FOCUS ON FAITH  BY PETER ELLIS

Love before tradition DO you remember hearing someone sing the following words? “Matchmaker, matchmaker, make me a match. Find me a find, catch me a catch… make me a perfect match.” It is from Fiddler on the Roof, the Broadway musical which opened in 1964. For many, if not for the majority of you reading this column, that show will seem like something from the Beatles era of musical history, but it’s a good story. It is set over a 100 years ago in Tsarist Russia, just before the great revolution, and centres on Tevye, his wife Golda and the matchmaker who is to meet with mum and dad and match three of their five daughters to prospective husbands. But times are changing, the old traditions are crumbling and the girls want to choose their own husbands.
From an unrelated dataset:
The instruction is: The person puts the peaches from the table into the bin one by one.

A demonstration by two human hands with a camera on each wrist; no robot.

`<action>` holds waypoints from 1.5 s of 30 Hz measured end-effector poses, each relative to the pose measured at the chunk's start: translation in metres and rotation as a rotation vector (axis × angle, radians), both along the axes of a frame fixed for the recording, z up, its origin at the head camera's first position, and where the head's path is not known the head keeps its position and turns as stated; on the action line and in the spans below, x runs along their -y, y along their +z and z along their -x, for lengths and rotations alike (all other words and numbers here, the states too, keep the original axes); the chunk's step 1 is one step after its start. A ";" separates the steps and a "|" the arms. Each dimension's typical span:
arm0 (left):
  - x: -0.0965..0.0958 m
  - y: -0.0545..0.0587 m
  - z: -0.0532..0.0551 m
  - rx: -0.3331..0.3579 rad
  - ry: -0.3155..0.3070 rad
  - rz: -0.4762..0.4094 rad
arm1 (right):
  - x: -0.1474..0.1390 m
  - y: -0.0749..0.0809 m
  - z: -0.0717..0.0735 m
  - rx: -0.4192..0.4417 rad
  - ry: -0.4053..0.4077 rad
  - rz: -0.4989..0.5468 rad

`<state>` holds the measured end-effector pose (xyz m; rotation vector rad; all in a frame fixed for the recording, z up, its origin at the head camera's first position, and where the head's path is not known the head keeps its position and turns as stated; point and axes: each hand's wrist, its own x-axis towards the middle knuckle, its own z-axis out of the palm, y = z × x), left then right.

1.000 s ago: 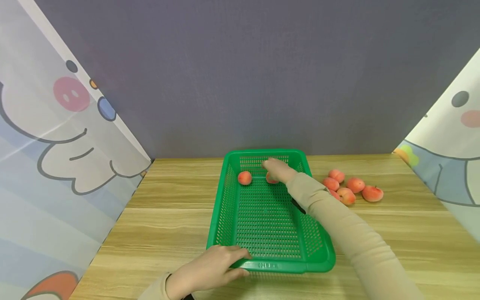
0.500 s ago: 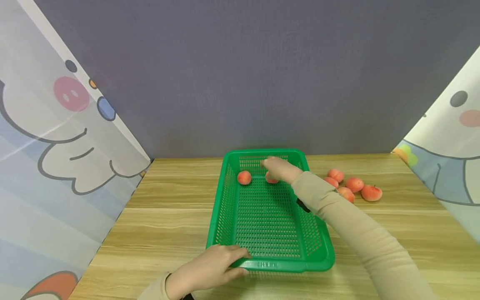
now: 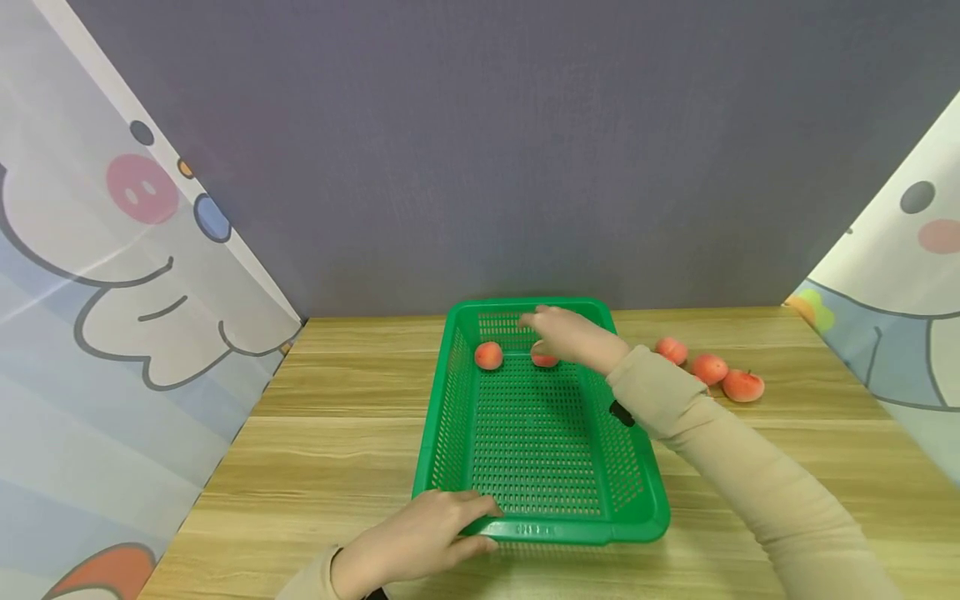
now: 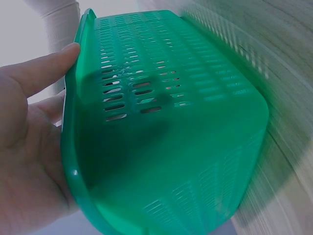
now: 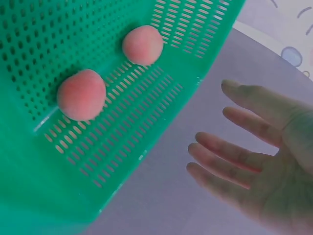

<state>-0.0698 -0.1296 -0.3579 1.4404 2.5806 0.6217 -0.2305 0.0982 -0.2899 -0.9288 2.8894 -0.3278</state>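
Note:
A green plastic basket (image 3: pixel 536 433) with slotted walls stands on the wooden table. My left hand (image 3: pixel 420 537) holds its near rim at the left corner; in the left wrist view the thumb (image 4: pixel 54 66) lies against the rim. Two reddish peaches sit inside at the far end, a left peach (image 3: pixel 489 356) and a right peach (image 5: pixel 81 95). My right hand (image 5: pixel 254 152) hovers over the far right part of the basket, fingers spread and holding nothing. In the head view it partly covers the right peach.
Several more peaches (image 3: pixel 709 368) lie on the table (image 3: pixel 337 417) right of the basket, some hidden by the right sleeve (image 3: pixel 712 425). A grey panel (image 3: pixel 480 167) rises behind. Printed cartoon sheets (image 3: pixel 112 292) flank both sides.
My right hand and forearm have shifted slightly to the right, the sleeve covering more of the loose peaches. The left hand and both peaches in the basket stay in place.

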 end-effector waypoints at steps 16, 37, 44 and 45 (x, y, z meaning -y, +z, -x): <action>0.000 0.000 -0.001 -0.015 0.010 0.017 | -0.019 0.017 -0.022 -0.120 0.005 0.047; 0.000 -0.002 0.000 -0.012 0.006 0.003 | -0.070 0.022 -0.041 -0.283 0.023 0.128; 0.001 -0.003 0.001 -0.026 0.002 -0.001 | -0.090 0.018 -0.043 -0.306 0.000 0.171; 0.001 -0.003 0.001 -0.026 0.002 0.000 | -0.093 0.018 -0.042 -0.314 0.001 0.179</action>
The eldest daughter is supposed to marry some wealthy guy but she falls in

love with a poor tailor. At the beginning, her father is not having any of it, but in the end he reluctantly gives his blessing to their marriage. How many of you fathers at sea can recall giving in to your daughter’s wishes? Many, I would suspect. Then along comes the second daughter and a repeat performance, but in her case she just goes off to marry a soldier who is in Siberia of all places. I mean no disrespect to Siberia, but Yalta is surely more romantic. The third daughter has fallen in love with a Gentile and that is unforgivable so her father refuses to give her away in marriage. The couple elope and it is decreed that her name is not to be brought up in conversation in the family home ever again. Fiddler on the Roof is a story about a good man whose traditions became more important to him than the com-

mandment to love and forgive as God loves and forgives. Tradition over love was the bone of contention. We can, without too much thought, easily skim through our Bibles and see the scribes and Pharisees in a bad light. But they were good people, dedicated Jews like Tevye, keeping the religious tradition – grace before and after meals and they were always at worship on Friday night. They turned eastward in prayer three times a day and washed their hands as a sign of piety. And today we, of whatever creed, need to follow the commandment of love and mercy so that we can avoid the conflicts of religion which can end up with the loss of innocent lives. Religion can so easily be a source of conflict rather than of harmony. From the Crusades of the past, to Northern Ireland, the Middle East and beyond, we have seen the commandment

of tradition take over from the commandment of love. Within the Christian faith itself we have seen conflicts such as whether evolution and Genesis are incompatible, whether the earth is round or flat, about the ordination of women, and much more. Some religious traditions will probably change in the coming years, but some will remain unchanged, causing those who do not conform to them to be rejected and unloved. Thank God then that he never withdraws his love for us, even when we do not live up to his expectations. St Paul tells us in his letter to the Romans that nothing can separate us from the love of God, neither height, nor depth, nor principalities, nor power: nothing. Traditions are traditions and of course they have their place, but they surely must not replace the commandment of love.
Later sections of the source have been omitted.